--- START ---

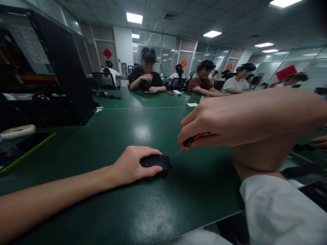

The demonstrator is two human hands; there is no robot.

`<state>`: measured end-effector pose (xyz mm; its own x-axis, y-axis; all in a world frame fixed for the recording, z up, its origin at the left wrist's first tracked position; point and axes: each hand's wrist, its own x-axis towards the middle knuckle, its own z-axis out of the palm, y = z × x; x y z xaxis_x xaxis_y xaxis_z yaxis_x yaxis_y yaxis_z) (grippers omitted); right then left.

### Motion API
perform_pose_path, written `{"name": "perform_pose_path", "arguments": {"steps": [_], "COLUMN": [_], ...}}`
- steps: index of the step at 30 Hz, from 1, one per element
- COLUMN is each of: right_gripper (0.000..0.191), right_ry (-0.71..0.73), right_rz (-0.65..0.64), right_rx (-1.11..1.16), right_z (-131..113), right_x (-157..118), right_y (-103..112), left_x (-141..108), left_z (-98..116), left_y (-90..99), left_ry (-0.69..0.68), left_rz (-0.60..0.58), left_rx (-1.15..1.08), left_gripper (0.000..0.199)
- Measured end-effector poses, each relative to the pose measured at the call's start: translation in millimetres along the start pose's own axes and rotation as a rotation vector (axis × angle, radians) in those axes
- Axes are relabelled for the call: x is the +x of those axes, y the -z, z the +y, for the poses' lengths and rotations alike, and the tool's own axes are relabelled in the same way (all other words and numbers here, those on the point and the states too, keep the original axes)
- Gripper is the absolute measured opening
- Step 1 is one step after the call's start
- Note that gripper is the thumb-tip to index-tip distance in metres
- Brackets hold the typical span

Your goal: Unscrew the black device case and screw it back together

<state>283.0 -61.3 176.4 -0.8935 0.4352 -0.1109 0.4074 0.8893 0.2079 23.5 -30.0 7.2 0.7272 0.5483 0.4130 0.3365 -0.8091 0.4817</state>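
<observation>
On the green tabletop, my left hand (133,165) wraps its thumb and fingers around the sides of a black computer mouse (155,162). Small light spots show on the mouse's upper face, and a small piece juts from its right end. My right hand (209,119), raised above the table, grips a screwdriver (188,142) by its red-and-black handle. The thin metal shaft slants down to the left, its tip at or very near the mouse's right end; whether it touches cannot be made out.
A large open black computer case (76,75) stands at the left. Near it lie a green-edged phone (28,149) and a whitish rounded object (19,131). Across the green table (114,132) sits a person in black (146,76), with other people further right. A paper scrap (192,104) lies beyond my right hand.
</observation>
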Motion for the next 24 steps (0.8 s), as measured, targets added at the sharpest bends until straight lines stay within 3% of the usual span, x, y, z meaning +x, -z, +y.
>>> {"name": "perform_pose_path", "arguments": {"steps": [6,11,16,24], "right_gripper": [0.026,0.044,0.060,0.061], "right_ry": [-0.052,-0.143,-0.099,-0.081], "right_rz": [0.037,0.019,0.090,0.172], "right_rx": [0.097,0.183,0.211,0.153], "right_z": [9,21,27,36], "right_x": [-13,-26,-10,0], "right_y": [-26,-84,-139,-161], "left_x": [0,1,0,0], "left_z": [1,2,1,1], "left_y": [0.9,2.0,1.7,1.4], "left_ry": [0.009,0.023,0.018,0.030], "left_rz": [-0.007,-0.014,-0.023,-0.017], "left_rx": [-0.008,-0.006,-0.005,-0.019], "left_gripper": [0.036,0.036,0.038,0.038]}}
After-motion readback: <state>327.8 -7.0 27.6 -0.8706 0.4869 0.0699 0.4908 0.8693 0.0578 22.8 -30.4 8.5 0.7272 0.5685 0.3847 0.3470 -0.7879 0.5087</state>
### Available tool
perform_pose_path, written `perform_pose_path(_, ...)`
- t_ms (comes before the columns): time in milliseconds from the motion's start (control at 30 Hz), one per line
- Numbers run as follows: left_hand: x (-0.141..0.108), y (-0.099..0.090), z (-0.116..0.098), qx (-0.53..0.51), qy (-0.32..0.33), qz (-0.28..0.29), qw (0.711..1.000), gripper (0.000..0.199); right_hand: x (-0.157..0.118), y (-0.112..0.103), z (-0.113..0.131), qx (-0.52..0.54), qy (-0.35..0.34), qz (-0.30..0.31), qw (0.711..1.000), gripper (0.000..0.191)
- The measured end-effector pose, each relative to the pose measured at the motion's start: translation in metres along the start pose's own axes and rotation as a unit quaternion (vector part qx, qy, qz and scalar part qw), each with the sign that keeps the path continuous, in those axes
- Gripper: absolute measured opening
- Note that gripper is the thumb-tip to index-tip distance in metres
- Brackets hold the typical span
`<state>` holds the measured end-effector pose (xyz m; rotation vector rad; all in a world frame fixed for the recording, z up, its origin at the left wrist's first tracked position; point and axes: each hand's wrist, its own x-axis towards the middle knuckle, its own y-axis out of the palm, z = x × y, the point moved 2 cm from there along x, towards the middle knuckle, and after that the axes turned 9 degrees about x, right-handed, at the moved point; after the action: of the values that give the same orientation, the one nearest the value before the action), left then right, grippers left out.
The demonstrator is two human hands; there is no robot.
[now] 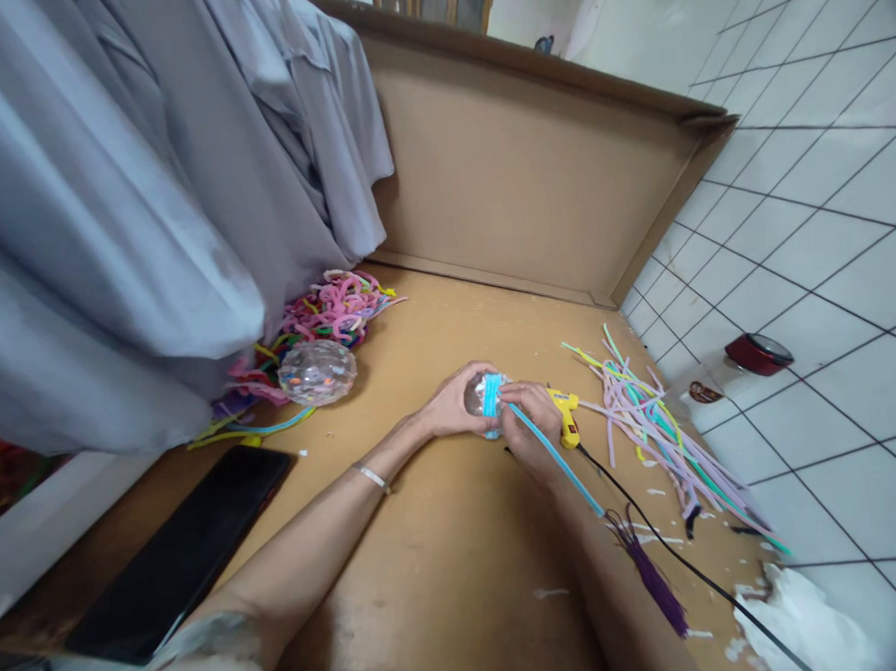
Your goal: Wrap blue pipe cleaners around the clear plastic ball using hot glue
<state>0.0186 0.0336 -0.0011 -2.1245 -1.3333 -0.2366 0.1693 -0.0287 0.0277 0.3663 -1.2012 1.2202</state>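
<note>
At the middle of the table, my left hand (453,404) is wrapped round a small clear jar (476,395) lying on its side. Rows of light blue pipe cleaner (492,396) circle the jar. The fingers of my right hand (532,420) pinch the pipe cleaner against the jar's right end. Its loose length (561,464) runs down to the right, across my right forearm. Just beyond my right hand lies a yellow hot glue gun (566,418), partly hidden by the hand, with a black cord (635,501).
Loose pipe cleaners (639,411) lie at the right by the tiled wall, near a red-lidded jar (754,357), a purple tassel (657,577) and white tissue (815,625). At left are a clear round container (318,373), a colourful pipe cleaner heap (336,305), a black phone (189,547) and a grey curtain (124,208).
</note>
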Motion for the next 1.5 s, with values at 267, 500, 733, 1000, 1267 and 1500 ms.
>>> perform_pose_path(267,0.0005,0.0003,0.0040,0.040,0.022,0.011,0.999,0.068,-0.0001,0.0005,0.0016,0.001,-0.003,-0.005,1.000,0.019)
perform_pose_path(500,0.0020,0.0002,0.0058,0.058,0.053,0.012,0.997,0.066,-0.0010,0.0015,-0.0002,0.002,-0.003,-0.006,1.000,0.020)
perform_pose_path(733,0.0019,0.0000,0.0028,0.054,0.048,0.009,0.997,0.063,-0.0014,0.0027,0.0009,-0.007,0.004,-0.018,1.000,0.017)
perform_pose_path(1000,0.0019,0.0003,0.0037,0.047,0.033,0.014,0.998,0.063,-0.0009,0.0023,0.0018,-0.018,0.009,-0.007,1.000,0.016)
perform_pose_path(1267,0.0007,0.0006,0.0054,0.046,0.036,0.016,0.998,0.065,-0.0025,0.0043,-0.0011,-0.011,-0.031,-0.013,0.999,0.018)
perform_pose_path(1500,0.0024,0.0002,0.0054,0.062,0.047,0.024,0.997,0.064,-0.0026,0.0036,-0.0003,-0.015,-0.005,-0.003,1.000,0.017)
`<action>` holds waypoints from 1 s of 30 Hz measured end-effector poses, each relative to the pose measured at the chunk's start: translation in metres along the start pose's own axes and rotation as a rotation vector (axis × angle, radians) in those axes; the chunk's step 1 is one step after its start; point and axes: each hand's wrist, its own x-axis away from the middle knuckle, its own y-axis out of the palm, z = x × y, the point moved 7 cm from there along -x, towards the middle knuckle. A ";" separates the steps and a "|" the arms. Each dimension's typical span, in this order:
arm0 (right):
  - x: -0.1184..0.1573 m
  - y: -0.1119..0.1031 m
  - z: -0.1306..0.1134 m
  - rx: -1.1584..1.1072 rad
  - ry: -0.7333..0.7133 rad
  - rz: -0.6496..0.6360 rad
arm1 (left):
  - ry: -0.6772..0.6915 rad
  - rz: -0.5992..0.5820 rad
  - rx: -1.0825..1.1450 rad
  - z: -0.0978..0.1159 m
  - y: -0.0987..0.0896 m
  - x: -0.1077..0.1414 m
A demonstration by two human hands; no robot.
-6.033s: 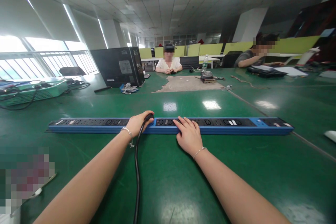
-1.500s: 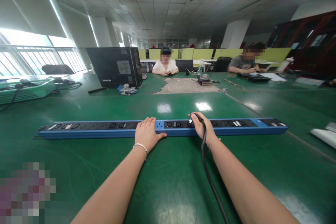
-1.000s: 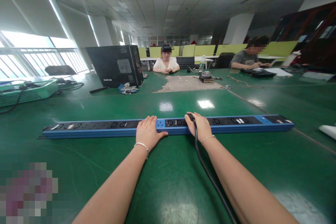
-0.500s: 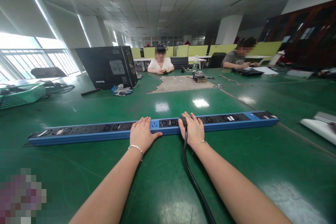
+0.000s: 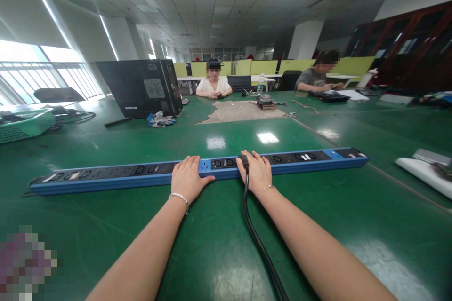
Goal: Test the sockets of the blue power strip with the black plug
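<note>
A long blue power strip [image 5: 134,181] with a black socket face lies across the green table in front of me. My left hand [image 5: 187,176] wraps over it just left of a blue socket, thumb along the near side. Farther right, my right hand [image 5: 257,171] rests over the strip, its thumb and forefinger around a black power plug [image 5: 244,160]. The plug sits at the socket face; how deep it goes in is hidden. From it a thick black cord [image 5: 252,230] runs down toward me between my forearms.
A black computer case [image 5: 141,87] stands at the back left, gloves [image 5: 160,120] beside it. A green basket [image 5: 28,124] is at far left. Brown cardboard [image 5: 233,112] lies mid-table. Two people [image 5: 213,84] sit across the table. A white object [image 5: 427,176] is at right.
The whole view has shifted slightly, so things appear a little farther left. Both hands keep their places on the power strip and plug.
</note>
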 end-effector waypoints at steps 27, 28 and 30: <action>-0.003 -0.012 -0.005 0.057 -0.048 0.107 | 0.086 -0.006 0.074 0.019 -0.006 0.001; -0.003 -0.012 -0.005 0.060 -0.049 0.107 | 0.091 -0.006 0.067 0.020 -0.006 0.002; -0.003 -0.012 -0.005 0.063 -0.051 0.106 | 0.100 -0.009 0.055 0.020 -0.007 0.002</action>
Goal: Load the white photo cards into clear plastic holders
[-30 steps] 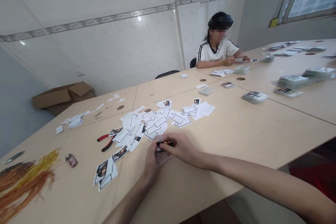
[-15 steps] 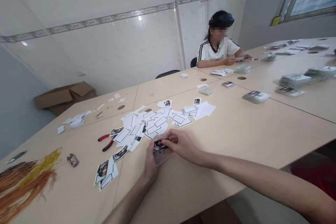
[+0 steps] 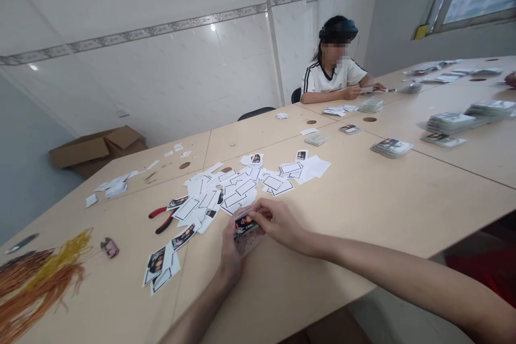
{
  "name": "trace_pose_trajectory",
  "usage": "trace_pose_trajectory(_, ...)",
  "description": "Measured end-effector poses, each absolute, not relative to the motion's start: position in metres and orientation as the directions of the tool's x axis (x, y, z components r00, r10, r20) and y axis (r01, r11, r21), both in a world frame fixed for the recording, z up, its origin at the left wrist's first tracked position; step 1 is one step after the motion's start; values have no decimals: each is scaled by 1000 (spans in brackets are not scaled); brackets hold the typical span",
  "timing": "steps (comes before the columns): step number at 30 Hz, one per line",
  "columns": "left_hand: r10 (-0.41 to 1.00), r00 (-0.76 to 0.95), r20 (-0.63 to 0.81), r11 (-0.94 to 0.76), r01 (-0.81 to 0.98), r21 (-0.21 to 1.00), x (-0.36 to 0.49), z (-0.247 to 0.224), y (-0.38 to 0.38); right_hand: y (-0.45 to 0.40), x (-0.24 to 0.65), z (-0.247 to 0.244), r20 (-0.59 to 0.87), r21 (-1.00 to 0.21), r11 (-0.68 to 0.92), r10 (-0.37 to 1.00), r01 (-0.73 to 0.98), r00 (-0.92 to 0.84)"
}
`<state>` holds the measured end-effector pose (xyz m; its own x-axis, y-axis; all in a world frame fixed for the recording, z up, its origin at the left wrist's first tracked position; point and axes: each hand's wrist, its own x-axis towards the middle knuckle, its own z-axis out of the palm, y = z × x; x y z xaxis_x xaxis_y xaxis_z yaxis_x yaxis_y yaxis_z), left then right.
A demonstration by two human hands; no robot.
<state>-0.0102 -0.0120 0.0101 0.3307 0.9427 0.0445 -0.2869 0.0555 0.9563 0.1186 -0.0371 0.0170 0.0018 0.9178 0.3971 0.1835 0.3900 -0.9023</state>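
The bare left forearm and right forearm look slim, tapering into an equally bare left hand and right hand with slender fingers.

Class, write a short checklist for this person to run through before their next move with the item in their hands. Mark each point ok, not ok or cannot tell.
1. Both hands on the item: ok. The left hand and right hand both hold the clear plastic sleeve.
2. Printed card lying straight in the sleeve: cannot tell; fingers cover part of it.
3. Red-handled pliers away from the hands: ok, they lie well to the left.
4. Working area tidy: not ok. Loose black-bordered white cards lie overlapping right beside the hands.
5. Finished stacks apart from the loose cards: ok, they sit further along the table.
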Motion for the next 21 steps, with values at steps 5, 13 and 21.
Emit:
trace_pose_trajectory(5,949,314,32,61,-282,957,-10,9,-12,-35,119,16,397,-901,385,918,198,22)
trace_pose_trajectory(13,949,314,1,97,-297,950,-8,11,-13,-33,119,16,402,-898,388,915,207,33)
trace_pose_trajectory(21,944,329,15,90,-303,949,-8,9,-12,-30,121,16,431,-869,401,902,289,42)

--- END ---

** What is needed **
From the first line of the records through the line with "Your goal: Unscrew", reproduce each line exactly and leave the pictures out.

** Written answer **
The demonstrator is two human hands; there is no robot.

`<state>`: measured end-effector pose (xyz mm; its own x-axis, y-axis; all in a world frame fixed for the recording, z up, its origin at the left wrist's first tracked position; point and axes: each hand's wrist, its own x-axis towards the middle knuckle, its own z-axis out of the palm, y = z × x; x y z xaxis_x xaxis_y xaxis_z yaxis_x yaxis_y yaxis_z) (grippers omitted); right then left.

### Motion API
perform_pose_path, written `{"name": "perform_pose_path", "arguments": {"steps": [_], "COLUMN": [_], ...}}`
- steps: index of the step at 30 Hz, from 1, one per element
- COLUMN is each of: right_gripper (0.000..0.191), right_ry (-0.71..0.73), right_rz (-0.65..0.64), right_rx (-1.11..1.16), right_z (-131..113), right_x (-157..118), right_y (-103..112), left_x (-141..108), left_z (-98..116), left_y (-90..99), left_ry (-0.69..0.68), left_rz (-0.60..0.58), left_rx (-1.15..1.08), left_gripper (0.000..0.199)
- Measured end-effector poses, each relative to the pose measured at the call's start: translation in millimetres along the start pose's own axes and rotation as a rotation vector (axis × angle, radians) in those axes
- Axes are relabelled for the call: x is the +x of those axes, y the -z, z the +y, for the poses' lengths and rotations alike, and the tool's own axes are relabelled in the same way (all other words and numbers here, those on the point and the states too, keep the original axes)
- Gripper is the absolute measured opening
- Step 1 is one step after the call's start
- Note that gripper is the thumb-tip to index-tip distance in metres
- Brackets hold the typical span

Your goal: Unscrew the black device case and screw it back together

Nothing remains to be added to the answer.